Hi Comrade! Thanks for this question - yes, Entropy was actually discovered by Sadi Carnot (a hero in our book) who found the upper limit to the effeciency of any heat engine (think of a steam engine) which is achieved when the total Entropy over a cycle does not increase. He published it in his famous book "Reflexions on the emotive power of fire" - Great title! The fact that this entropy is equal to Boltzmann's Entropy S=k log(W) (the most important physics formula after E=mc2) - is nothing short of an intellectual miracle. The next miracle is that Entropy is the negative of information. Richard: how do you draw a superhero who is effecient? this nearly drove me crazy. After all superheroes are all about smashing everything in sight. after countless hours, days and weeks of discussion and sketches, we finally figured it out. A superhero who's super power is to do almost nothing and showing him doing it.


Thanks for doing the AMA! I'm doing my physics bachelor - finished 2nd year this summer, and am supposed to take the theoretical class on statistical physics and thermodynamics soon, but I'm dreading it. From everything I've seen up to now, it seems utterly boring and confusing, pretty much just like a bunch of unrelated concepts. Any tips/advice on how to warm myself up to it?

mechnight

Hi Mechnight, Don't be too scared. There are some very good textbooks (Kittel+ Kroemer, Kardar, Reif, etc.) and lots of information online. To get excited about Entropy (besides our "Max The Demon") - check out a great book by Hans Christian Von Baeyer and Hans C Von Baeyer. Warmth disperses and time passes: The history of heat. Modern library New York, 1999. Also a book by Lef and Rex concerning Entropy and Information is awesome.
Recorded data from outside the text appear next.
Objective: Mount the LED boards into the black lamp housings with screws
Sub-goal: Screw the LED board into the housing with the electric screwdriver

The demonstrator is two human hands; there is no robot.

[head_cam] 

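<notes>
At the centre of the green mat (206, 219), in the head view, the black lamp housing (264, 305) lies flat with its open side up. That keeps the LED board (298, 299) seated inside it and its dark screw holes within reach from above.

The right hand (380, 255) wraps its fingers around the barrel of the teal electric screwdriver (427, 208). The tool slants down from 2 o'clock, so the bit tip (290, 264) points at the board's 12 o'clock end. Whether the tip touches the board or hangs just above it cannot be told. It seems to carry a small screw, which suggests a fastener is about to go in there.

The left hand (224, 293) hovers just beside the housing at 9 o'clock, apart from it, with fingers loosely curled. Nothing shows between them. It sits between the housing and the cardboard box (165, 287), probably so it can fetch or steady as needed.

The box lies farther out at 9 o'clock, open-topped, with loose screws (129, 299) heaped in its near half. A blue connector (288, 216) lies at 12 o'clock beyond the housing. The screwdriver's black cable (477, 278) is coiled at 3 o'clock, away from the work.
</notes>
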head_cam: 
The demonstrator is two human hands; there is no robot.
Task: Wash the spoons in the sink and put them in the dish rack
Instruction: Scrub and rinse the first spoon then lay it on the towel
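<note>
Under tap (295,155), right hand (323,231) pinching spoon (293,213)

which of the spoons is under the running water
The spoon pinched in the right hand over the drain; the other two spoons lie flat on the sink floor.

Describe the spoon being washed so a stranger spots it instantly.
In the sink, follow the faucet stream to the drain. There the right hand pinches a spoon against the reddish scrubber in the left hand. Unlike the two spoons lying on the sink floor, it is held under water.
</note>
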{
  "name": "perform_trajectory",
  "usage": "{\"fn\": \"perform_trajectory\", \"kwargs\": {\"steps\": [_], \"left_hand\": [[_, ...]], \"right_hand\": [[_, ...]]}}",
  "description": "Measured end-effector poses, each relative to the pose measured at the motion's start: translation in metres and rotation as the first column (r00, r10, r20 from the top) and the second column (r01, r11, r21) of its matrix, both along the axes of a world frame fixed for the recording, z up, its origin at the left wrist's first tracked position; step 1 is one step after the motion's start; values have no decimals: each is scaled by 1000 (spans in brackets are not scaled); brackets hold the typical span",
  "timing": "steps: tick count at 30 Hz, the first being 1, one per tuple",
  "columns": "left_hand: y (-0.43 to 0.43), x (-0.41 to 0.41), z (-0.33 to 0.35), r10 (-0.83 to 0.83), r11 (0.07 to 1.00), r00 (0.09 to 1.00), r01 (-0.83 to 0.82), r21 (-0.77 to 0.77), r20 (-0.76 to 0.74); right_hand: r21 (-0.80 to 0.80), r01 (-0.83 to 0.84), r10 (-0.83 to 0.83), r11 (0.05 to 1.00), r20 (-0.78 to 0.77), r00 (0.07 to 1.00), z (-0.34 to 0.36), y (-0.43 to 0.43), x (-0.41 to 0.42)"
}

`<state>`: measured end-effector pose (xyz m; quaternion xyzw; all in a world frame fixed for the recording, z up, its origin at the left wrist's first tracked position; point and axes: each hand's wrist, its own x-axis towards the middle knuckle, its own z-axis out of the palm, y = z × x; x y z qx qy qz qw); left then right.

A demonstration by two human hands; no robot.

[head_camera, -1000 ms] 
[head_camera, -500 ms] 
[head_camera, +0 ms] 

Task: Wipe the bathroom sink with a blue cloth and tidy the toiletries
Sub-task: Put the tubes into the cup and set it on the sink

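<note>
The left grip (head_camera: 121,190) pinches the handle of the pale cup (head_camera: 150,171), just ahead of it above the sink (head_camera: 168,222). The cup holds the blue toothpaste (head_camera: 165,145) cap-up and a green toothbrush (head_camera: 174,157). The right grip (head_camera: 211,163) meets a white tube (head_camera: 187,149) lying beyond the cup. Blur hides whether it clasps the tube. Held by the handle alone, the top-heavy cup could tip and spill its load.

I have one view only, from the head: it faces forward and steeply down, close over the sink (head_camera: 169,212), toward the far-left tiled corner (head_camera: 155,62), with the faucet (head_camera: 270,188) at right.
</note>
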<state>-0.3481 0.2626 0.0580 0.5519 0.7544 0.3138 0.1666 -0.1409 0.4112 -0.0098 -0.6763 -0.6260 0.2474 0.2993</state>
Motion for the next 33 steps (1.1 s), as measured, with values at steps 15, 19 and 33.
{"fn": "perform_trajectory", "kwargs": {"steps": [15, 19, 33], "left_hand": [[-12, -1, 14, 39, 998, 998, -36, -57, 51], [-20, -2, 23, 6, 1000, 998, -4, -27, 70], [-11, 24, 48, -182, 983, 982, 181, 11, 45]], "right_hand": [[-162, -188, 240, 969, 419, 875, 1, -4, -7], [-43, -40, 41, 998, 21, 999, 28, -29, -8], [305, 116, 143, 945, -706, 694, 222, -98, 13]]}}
Hi, quick question. Entropy is what occurs when a supercooled bottle of water in a freezer only freezes when you take it out and "agitate" it by setting it down correct? Or am I thinking something different , I only briefly read on google about that phenomenon after a co worker asked about it!

Lifeaswedontknowit

Hi Life! This is not a simple thermodynamics question, but let me try to answer it minimum lingo. A supercooled bottle has higher entropy and higher energy compared to frozen ice at the same temperature. This is not a system in equilibrium, it just can't find its way to freezing. When you agitate it, you make the water molecules release their extra energy, into the surrounding air, and order (which reduces their entropy, but increases the surrounding air's entropy even more.)